Sebastian Willert (Technische Universität Berlin)

KCultural Imperialism versus Protectionism? On the Role of Antiquities as a matter of conflict within the German-Ottoman Art Policy between 1890 and 1918

Extraction du Grand Sarcophage (no 7): Osman Hamdi Bey/Theodor Reinach: Une nécropole royale à Sidon. Fouilles de Hamdy Bey, Paris 1892, S. 60.

On November 15, 1899, the German and Ottoman Empires concluded through an exchange of notes between the German Embassy and the Ottoman Foreign Ministry in Istanbul a treaty that was binding under international law. According to the Berlin museum representatives who initiated the agreement, it was intended to secure for the Royal Museums the export of ancient objects retrieved from archaeological excavations in the Ottoman Empire. However, the Müze-i Hümayun (Imperial Museum) did not accept the agreement and pursued various strategies to prevent it from being implemented. The dispute between German and Ottoman scholars dominated German-Ottoman cultural politics and culminated in interventions by Wilhelm II and Sultan Abdülhamid II.

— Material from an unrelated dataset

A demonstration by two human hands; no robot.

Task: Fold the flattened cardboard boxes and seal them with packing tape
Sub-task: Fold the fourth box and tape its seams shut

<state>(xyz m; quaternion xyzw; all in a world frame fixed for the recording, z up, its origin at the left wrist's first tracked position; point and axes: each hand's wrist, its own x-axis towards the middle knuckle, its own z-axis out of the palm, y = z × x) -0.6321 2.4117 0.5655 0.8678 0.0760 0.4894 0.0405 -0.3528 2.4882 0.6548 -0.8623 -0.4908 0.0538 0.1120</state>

Against the backdrop of divergent perceptions of the existence of the treaty and a growing rivalry over the possession of prestigious antiquities that became increasingly apparent in the 19th century, the dissertation project analyzes the role ancient objects played in German-Ottoman relations. To what extent did the export of objects and the related negotiations as well as the valorization of cultural property affect diplomatic relations? What strategies and methods did actors pursue to bring ancient objects and cultural property from the Ottoman Empire to Berlin? The focus is on the German and Ottoman actors, their discourses on the granting of excavation permits and the division of finds, the Ottoman Laws on Antiquities, and the bilateral tensions generating cultural objects and excavations themselves.